JSON is a great format for a few reasons: it closely reflects the way objects (e.g. maps and arrays,) are structured in most contemporary usage, and the tools to interact with JSON are native and deeply integrated into most programming languages today. This makes it easy to use with different tools, and great for "interchange" between different applications and systems. JSON is also easy for humans to look at and understand: you don't need special software just to see what some data is, print() gets the job done.

When thinking about it as a format for data in a database, it has a few shortcomings: first, it doesn't have any mechanism to enforce schema, and all of the schema data are embedded (redundantly!) in each record. Second, if you have an enclosed structure (e.g. string, array, or object), you have to read character by character to find the end of that structure, and arrays and objects can be nested inside of themselves or other arrays and objects. This means if its JSON, even if its newline delimited or follows another convention, you can't get around the performance constraints entailed by reading everything one character at a time.

The same mostly holds true for CSV, though I'm inclined to think that JSON is a bit easier for humans to read.

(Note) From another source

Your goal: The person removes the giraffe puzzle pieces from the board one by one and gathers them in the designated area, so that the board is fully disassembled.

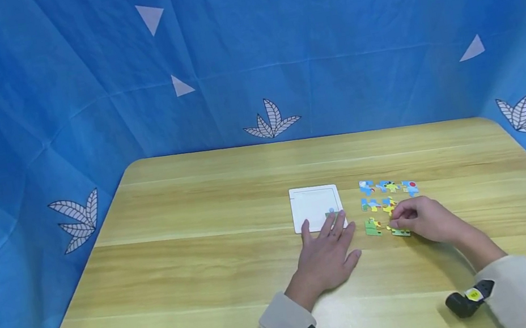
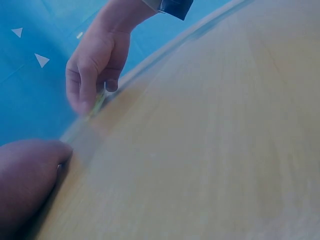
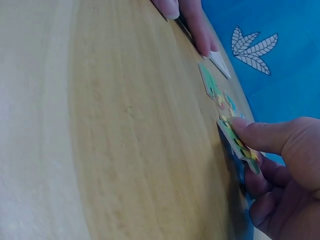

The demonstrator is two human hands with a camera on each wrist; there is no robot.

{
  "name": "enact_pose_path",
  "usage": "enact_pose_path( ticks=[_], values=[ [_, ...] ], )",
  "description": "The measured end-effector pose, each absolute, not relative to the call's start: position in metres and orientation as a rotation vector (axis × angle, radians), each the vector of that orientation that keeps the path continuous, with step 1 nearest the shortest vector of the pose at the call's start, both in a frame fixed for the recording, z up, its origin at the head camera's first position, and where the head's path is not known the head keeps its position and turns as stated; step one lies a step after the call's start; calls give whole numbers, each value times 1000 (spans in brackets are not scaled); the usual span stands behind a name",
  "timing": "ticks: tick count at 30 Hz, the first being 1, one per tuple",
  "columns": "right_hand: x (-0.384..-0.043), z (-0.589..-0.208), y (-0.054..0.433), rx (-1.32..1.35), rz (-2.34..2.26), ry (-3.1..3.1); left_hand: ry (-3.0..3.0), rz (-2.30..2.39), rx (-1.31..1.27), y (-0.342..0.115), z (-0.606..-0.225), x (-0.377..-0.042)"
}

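Note:
My right hand [image 1: 429, 219] pinches a green-and-yellow jigsaw puzzle piece [image 3: 234, 137] between thumb and fingers, its near edge tilted up off the table in the right wrist view. With fingers spread, my left hand [image 1: 327, 260] rests over the lower edge of a white square puzzle tray [image 1: 312, 202]. A green-and-blue puzzle piece [image 1: 331, 212] lies in the tray's lower right corner, partly hidden by those fingertips. Between the hands, another green piece [image 1: 372, 227] lies flat on the table. In the left wrist view, the right hand [image 2: 97, 65] shows across the tabletop.
Several loose pieces lie in rows right of the tray, among them a blue piece with a red spot [image 1: 410, 187] and a blue-and-white one [image 1: 366, 187]. The wooden table [image 1: 195, 255] ends at a blue curtain [image 1: 350, 29] behind. Black wrist cameras [image 1: 466, 304] sit on both sleeves.

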State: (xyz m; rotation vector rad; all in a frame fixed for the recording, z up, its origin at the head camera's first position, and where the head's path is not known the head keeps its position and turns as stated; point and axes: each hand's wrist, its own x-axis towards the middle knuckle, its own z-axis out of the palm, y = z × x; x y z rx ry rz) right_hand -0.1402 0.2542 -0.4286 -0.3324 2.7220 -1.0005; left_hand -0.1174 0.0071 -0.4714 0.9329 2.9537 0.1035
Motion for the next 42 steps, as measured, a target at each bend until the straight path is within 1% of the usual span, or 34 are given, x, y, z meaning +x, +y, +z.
enact_pose_path(
  ticks=[6, 28, 35, 42],
  values=[
    [-139, -432, 252, -364, -993, 2777, 2946, 111, 927, 7, -470, -117],
    [-136, -440, 250, -300, -938, 2907, 2950, 102, 928, 8, -469, -116],
    [-145, -430, 241, -326, -984, 2901, 2955, 92, 933, 7, -470, -117],
    [-163, -418, 214, -411, -1028, 2828, 2959, 72, 942, 7, -472, -117]
  ],
)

As a back end for a database, JSON (and CSV) are row based.

Format Two: BSON (and Apache Avro)

BSON is a lot like JSON: it's also row-oriented, and has a flexible schema, and conceptually the layout of the document looks a lot like JSON. Tooling isn't as wide-spread for BSON as it is for JSON, but support is still pervasive.

The primary difference from JSON is that BSON encodes both type information and length of variably sized values like objects (documents), arrays, strings, and others. This means that software that uses BSON doesn't have to read values and infer types to be able to parse BSON data. Swanky!

There are downsides, though: like JSON, the structure of records is embedded in the record itself, and so field names and type data are repeated in every record. And BSON is less human-readable than JSON.

Avro, solves some of those problems: data structure is stored in a separate file and includes type information, field name, and order. This reduces duplicated data making the format more compact. In some situations it becomes possible to entirely skip reading portions of a file. This all comes at the cost of needing to write and manage two files rather than one and lacking any kind of schema flexibility. There are always trade-offs.

Row-based formats of all kinds are great for writing records sequentially and also for insert-heavy workloads and operations where you need to return entire single records or update specific values. The arrangement of data in record formats is poorly suited to workloads where you're interacting with a few columns/fields of that record or computing aggregates across records requires more I/O, and more random I/O, which tends to be inefficient.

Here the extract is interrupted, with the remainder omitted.